In the first embodiment, the polycrystalline silicon 6 and the oxide film 8 are examples of one process, and the present invention is not limited to these processes, and any material can be used.

As described above, the present invention has a light transmissive film that selectively attenuates light intensity with a pattern having a different pattern from the metal light shielding film of the mask, and the pattern is formed on a flat portion on the semiconductor substrate to be processed. By transferring the resist onto the flat surface and generating a resist residue on the flat portion, an appropriate exposure amount can be selected and accurate patterning can be performed.

[Brief description of the drawings]

FIG. 1 is a cross-sectional view of one step of a method for manufacturing a semiconductor device according to a first embodiment of the present invention, and FIG. 2 is a cross-sectional view of one step of a method of manufacturing a conventional semiconductor device. 1 ... light, 2 ... quartz plate, 3 ... chrome pattern, 4 ...
... Semi-transparent organic film pattern, 5 ... Resist pattern, 6 ... Polycrystalline silicon, 7 ... Remaining resist, 8 ...
... Oxide film, 9 ... Silicon substrate, 10 ... Lower step, 11 ...
... resist remaining.

Claims (1)

(57) [Claims] 1. A light-transmitting glass substrate, a metal light-shielding film patterned on one main surface thereof to selectively block light, and a metal-light-shielding film patterned on the main surface at a position different from the metal light-shielding film.
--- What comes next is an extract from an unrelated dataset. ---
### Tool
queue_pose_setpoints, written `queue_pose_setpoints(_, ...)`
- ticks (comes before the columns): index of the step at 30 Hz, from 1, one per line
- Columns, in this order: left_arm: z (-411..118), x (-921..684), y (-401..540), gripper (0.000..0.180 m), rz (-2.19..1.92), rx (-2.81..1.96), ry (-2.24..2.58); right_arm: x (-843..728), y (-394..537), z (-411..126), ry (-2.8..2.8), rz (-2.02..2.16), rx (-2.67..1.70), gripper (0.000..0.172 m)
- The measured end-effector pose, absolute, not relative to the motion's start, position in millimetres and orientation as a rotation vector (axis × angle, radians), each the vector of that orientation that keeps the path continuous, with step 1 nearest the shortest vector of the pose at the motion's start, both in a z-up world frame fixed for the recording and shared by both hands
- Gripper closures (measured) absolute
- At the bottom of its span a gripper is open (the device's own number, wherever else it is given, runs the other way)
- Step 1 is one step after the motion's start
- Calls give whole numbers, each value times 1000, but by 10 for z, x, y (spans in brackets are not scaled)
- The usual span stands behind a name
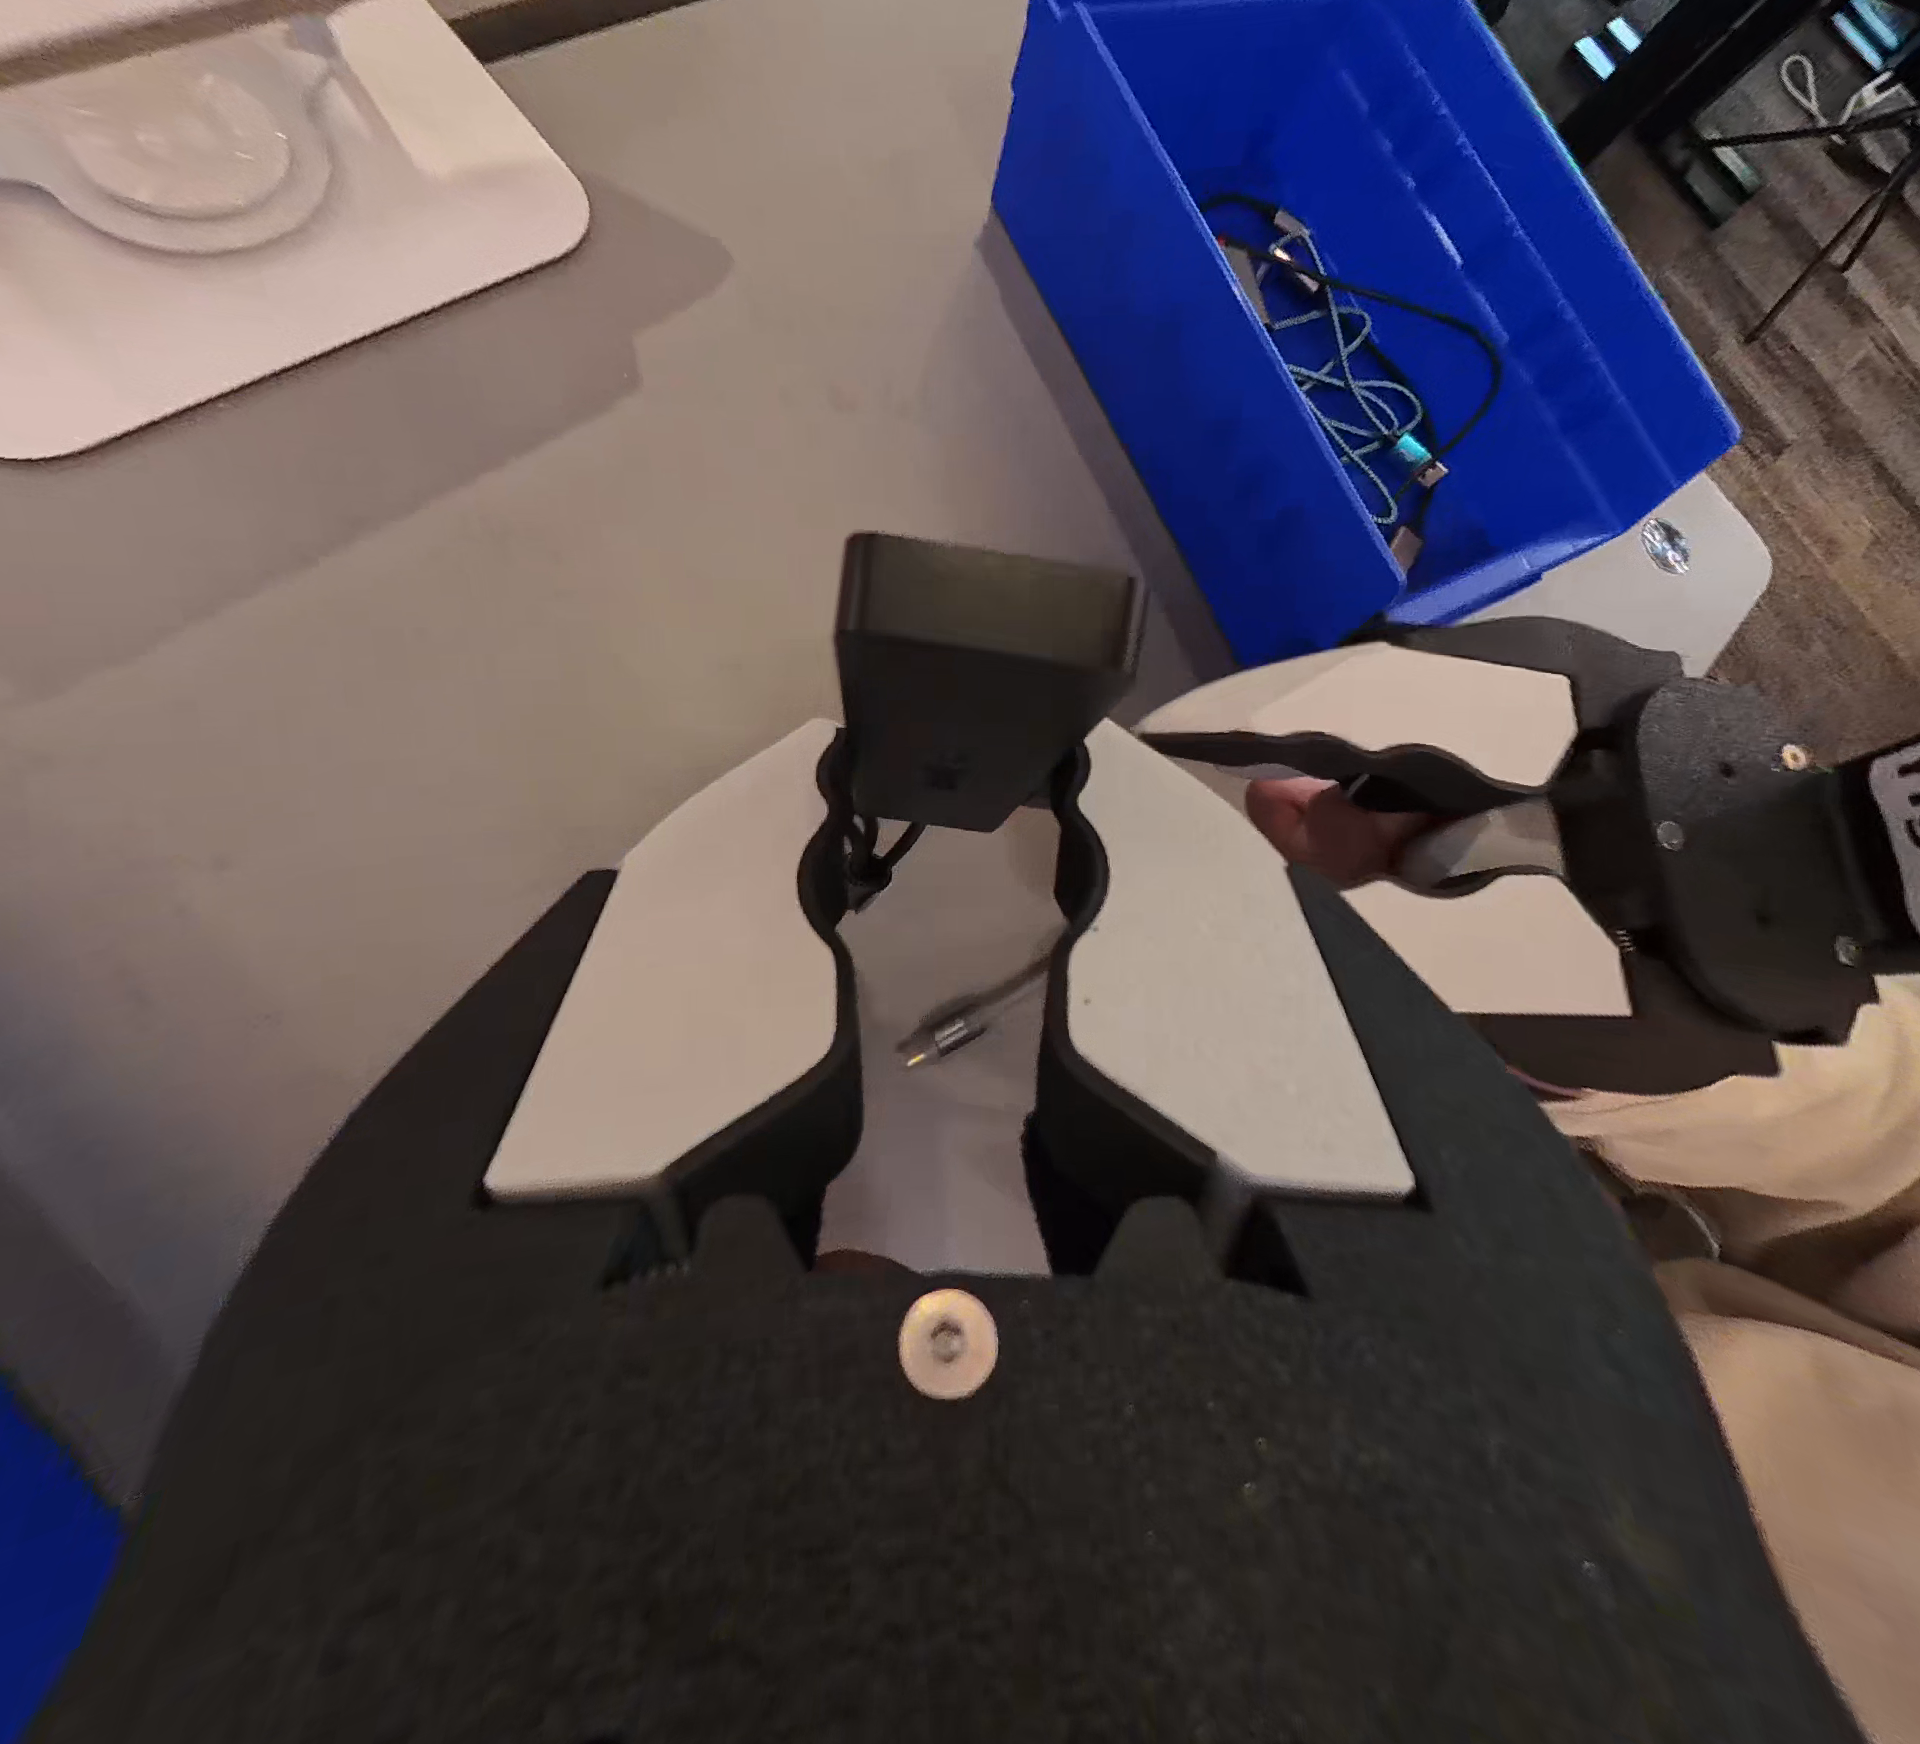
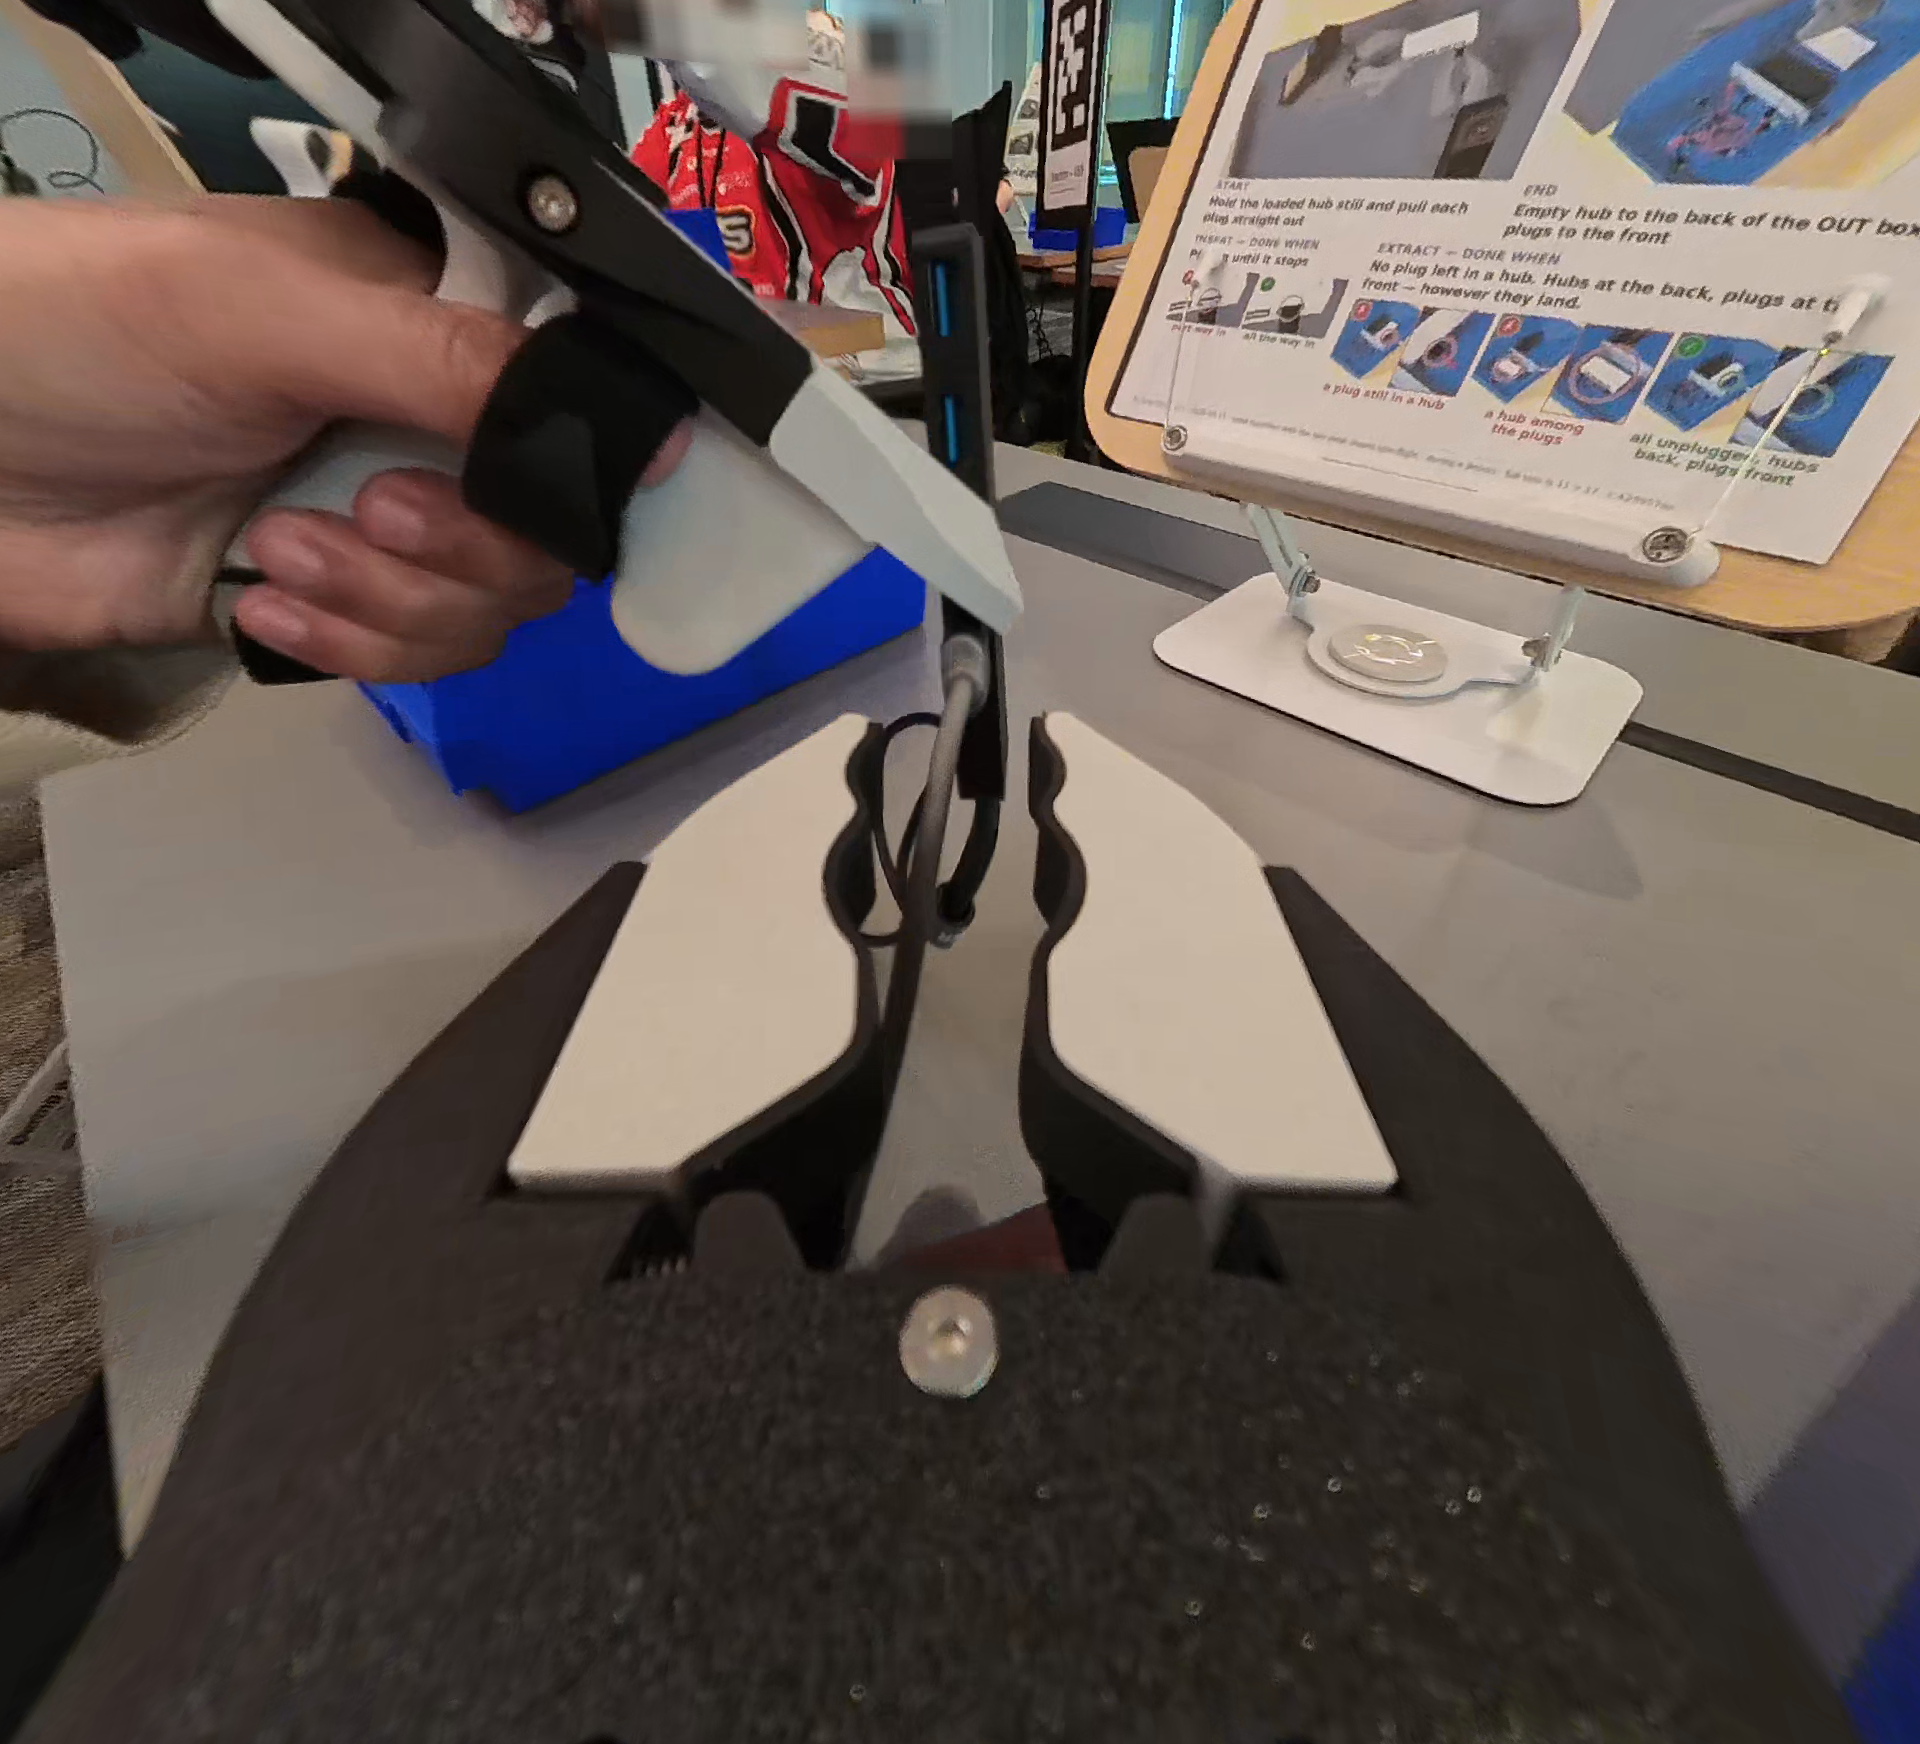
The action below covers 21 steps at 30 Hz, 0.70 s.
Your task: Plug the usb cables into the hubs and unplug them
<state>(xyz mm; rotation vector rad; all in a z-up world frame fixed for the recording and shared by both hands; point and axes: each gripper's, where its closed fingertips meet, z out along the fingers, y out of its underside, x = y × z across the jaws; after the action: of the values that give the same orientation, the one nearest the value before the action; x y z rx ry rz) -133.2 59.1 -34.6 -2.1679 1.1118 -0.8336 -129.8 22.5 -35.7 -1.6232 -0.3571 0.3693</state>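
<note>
My left gripper (image 1: 956, 749) is shut on a black USB hub (image 1: 977, 666) and holds it above the grey table (image 1: 520, 759). In the right wrist view the hub (image 2: 956, 364) stands upright with blue ports showing, and the left gripper (image 2: 935, 551) grips it from the upper left. A grey plug (image 2: 964, 655) sits in the hub's lower port. Its grey cable (image 2: 930, 811) hangs down between my right gripper's fingers. My right gripper (image 2: 951, 738) is open around the cable and the hub's lower end, and its pads do not press on either. The right gripper also shows in the left wrist view (image 1: 1351, 749).
A blue bin (image 1: 1143, 344) with several tangled cables (image 1: 1351, 364) stands at the table's far right edge. Another blue bin (image 2: 623, 707) lies behind the left gripper. An instruction sheet (image 2: 1507, 188) on a white stand (image 2: 1403, 697) is at the back. A loose grey connector (image 1: 940, 1034) lies below the hub.
</note>
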Motion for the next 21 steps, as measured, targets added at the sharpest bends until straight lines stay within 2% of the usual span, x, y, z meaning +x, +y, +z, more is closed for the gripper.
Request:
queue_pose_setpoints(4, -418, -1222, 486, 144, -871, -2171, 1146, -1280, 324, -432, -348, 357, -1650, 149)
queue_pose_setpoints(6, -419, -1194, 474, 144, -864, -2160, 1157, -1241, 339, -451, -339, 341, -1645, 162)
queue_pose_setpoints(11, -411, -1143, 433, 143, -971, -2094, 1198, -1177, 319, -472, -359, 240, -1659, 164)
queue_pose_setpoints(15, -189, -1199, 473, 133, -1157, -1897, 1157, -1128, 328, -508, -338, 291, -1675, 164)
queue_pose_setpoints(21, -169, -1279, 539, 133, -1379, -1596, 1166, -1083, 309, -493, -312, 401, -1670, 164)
Attenuate the light intensity, the pattern of the photomask with a plurality of light semi-transmissive films having different water transmittance, centrally transferred onto a substrate coated with a resist by a 1: 1 or reduced projection exposure method, After the development, a resist residue corresponding to the light transmittance is generated on the flat portion where the pattern of the semi-transmissive film is transferred, and an appropriate exposure amount is determined based on the resist residue. Method.